ForschungBeendete Projekte
Magnetoelastische Sensoren für die Überwachung von mechanischen Verformungen an der Grenze Faser-Matrix in Verbundwerkstoffen

Magnetoelastische Sensoren für die Überwachung von mechanischen Verformungen an der Grenze Faser-Matrix in Verbundwerkstoffen

E-Mail:  taptimthong@impt.uni-hannover.de
Jahr:  2011
Datum:  03-01-11
Förderung:  Deutsche Forschungsgemeinschaft
Laufzeit:  2008 - 2011
Ist abgeschlossen:  ja

Die Nutzung dieser Technologie bietet Bauteilherstellern und Anwendern erhebliche Vorteile. Eine auf lokaler Gasphasenabscheidung und Mikrostrukturierung mittels der Focused Ion Beam (FlB)-Technik beruhende Sensorfabrikationsmethode ist zu entwickeln. Sie soll vom Einsatz bei Faserbündeln mit 1000 Einzelfasern bis auf den bei Einzelfasern verfeinert werden, um diese Einzelfasern als Sensoren verschiedenen textilen Strukturen beizufügen. Dies bedingt zunächst die Entwicklung eines Verfahrens zur Vereinzelung von C-Fasern über lange Strecken. Die Implementierung und Erprobung der fertigen Sensoren im Verbundwerkstoff stellt einen komplementären Aufgabenkomplex dar. U. a. ist eine Entkopplung des Sensors von der Trägerfaser und seine wirksame Ankopplung an die Matrix sicherzustellen, um Rückwirkungen der Sensoren auf den lokal herrschenden Spannungszustand zu mindern. Demonstratoren sollen den Nutzen des Materialkonzeptes nachweisen. 

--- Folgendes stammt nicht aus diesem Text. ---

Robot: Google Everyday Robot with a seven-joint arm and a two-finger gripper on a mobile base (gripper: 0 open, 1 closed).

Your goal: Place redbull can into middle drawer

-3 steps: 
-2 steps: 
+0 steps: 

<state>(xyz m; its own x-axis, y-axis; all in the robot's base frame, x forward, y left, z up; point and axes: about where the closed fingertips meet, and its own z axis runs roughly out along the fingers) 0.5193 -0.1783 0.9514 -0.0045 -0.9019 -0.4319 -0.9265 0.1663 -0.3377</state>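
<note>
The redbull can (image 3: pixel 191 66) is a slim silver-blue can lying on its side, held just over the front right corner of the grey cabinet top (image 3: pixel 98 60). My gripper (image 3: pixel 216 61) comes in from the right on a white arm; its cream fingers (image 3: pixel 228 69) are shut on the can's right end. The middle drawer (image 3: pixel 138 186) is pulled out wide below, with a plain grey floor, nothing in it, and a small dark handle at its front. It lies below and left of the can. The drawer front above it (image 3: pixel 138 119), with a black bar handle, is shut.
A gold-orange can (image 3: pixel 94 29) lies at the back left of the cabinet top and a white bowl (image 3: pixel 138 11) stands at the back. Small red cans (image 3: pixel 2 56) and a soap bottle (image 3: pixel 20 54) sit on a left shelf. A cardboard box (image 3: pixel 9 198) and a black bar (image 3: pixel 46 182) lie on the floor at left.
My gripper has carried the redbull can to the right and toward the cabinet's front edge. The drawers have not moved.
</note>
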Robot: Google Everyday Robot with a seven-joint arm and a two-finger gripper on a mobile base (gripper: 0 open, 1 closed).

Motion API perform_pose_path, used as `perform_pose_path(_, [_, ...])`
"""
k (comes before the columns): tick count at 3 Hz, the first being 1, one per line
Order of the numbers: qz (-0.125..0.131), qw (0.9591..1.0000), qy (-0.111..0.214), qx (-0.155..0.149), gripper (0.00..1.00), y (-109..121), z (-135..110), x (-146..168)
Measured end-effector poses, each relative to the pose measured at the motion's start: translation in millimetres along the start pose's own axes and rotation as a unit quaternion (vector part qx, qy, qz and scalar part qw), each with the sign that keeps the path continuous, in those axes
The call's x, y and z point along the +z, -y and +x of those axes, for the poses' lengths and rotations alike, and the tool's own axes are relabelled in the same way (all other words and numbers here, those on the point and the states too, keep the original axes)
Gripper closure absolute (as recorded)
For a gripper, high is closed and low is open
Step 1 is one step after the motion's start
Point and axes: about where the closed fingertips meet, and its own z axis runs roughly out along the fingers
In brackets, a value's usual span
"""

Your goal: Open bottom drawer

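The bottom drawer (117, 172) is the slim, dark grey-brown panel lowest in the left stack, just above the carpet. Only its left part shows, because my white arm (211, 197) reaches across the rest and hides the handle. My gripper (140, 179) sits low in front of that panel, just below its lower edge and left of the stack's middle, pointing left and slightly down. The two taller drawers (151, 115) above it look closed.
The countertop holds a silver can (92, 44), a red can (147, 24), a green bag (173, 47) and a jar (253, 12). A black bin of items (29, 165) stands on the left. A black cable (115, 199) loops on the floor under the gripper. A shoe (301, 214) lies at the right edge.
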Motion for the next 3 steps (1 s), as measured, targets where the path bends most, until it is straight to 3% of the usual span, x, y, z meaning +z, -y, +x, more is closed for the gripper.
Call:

Am IMPT wird der Beschichtungsprozess für die Herstellungen der Funktionsschichten auf der Einzelfaser durchgeführt (siehe Abb. 1/2). Die Funktionsschichten sind Haftvermittler, magnetostriktive Schicht, Isolator und Leiter. Eine Herausforderung ist ebenso die Integration einzelner Funktionsschichten auf der Einzelfaser um das Schichtsystem wie in den Abb. 3/4 dargestellt zu erzielen. Im Anschluss wird mittels FIB-Technik, der Herstellungsprozess für die Mikrofeinstrukturierung, in Form von Spulen, entwickelt.